(REQUIRED WORK): Give back the full data, retyped precisely.

(GIVEN DATA):
* * *
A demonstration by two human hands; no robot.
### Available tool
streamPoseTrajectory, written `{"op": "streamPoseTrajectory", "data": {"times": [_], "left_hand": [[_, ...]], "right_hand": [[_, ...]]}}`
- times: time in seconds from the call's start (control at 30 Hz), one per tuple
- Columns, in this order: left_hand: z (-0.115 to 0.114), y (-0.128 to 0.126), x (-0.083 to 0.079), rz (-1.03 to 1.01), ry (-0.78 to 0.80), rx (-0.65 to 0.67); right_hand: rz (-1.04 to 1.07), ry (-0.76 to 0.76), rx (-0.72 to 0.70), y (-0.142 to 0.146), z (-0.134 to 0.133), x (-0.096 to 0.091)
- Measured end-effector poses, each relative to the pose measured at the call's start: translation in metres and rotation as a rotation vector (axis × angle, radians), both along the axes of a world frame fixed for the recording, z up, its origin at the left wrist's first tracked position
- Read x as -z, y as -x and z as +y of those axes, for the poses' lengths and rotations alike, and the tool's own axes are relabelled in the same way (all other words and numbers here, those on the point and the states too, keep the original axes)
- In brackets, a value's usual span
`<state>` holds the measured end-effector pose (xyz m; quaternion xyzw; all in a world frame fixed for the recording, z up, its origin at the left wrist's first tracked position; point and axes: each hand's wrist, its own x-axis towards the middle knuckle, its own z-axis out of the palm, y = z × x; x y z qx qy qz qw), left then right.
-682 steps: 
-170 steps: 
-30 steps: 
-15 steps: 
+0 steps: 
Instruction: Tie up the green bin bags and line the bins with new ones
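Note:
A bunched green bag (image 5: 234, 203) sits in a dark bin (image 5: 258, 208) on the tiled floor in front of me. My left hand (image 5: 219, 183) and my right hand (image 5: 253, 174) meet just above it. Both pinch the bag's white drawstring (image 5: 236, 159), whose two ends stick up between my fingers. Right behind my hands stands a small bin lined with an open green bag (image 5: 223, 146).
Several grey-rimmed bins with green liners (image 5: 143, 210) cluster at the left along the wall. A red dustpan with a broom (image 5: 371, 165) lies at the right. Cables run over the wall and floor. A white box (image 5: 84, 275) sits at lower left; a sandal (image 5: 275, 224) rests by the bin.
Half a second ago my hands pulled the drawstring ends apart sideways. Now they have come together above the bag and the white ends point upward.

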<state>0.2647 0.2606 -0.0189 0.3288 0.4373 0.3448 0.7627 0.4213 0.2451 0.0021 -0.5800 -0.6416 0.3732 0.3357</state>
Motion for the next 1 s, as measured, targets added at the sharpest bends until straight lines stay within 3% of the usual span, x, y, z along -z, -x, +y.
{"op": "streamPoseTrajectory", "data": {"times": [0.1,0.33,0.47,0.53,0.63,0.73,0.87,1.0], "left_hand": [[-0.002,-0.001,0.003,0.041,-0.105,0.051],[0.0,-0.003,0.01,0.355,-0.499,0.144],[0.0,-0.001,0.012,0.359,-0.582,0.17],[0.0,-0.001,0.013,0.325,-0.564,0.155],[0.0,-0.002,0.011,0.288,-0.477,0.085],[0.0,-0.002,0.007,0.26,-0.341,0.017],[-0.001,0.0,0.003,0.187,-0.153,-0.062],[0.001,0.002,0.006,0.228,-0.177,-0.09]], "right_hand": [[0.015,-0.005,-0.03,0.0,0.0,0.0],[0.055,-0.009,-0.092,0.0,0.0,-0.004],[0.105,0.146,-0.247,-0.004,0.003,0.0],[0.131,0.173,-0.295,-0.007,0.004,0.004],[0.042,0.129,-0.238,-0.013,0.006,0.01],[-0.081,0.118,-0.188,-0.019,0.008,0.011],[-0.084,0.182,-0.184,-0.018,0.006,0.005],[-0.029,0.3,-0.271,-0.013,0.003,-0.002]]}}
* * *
(RESPONSE):
A demonstration by two human hands; no robot.
### Available tool
streamPoseTrajectory, written `{"op": "streamPoseTrajectory", "data": {"times": [_], "left_hand": [[_, ...]], "right_hand": [[_, ...]]}}`
- times: time in seconds from the call's start (control at 30 Hz), one per tuple
- Columns, in this order: left_hand: z (-0.115 to 0.114), y (-0.128 to 0.126), x (-0.083 to 0.079), rz (-1.03 to 1.01), ry (-0.78 to 0.80), rx (-0.65 to 0.67); right_hand: rz (-1.04 to 1.07), ry (-0.76 to 0.76), rx (-0.72 to 0.70), y (-0.142 to 0.146), z (-0.134 to 0.133), x (-0.096 to 0.091)
- Measured end-effector poses, each relative to the pose measured at the call's start: translation in metres and rotation as a rotation vector (axis × angle, radians), both along the axes of a world frame fixed for the recording, z up, its origin at the left wrist's first tracked position
- Read x as -z, y as -x and z as +y of those axes, for the poses' lengths and rotations alike, and the tool's own axes are relabelled in the same way (all other words and numbers here, those on the point and the states too, keep the original axes)
- In brackets, a value's usual span
`<state>` holds the measured end-effector pose (xyz m; quaternion xyzw; all in a world frame fixed for the recording, z up, its origin at the left wrist's first tracked position; point and axes: each hand's wrist, its own x-axis towards the middle knuckle, its own z-axis out of the palm, y = z × x; x y z qx qy qz qw), left then right.
-682 steps: 
-170 steps: 
-30 steps: 
-15 steps: 
+0 steps: 
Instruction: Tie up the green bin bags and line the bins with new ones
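Note:
A bunched green bag (image 5: 234, 203) sits in a dark bin (image 5: 258, 208) on the tiled floor in front of me. My left hand (image 5: 219, 183) and my right hand (image 5: 253, 174) meet just above it. Both pinch the bag's white drawstring (image 5: 236, 159), whose two ends stick up between my fingers. Right behind my hands stands a small bin lined with an open green bag (image 5: 223, 146).
Several grey-rimmed bins with green liners (image 5: 143, 210) cluster at the left along the wall. A red dustpan with a broom (image 5: 371, 165) lies at the right. Cables run over the wall and floor. A white box (image 5: 84, 275) sits at lower left; a sandal (image 5: 275, 224) rests by the bin.
Half a second ago my hands pulled the drawstring ends apart sideways. Now they have come together above the bag and the white ends point upward.
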
<state>0.2647 0.2606 -0.0189 0.3288 0.4373 0.3448 0.7627 0.4213 0.2451 0.0021 -0.5800 -0.6416 0.3732 0.3357</state>
Motion for the next 1 s, as measured, targets added at the sharpest bends until straight lines stay within 3% of the usual span, x, y, z along -z, -x, +y.
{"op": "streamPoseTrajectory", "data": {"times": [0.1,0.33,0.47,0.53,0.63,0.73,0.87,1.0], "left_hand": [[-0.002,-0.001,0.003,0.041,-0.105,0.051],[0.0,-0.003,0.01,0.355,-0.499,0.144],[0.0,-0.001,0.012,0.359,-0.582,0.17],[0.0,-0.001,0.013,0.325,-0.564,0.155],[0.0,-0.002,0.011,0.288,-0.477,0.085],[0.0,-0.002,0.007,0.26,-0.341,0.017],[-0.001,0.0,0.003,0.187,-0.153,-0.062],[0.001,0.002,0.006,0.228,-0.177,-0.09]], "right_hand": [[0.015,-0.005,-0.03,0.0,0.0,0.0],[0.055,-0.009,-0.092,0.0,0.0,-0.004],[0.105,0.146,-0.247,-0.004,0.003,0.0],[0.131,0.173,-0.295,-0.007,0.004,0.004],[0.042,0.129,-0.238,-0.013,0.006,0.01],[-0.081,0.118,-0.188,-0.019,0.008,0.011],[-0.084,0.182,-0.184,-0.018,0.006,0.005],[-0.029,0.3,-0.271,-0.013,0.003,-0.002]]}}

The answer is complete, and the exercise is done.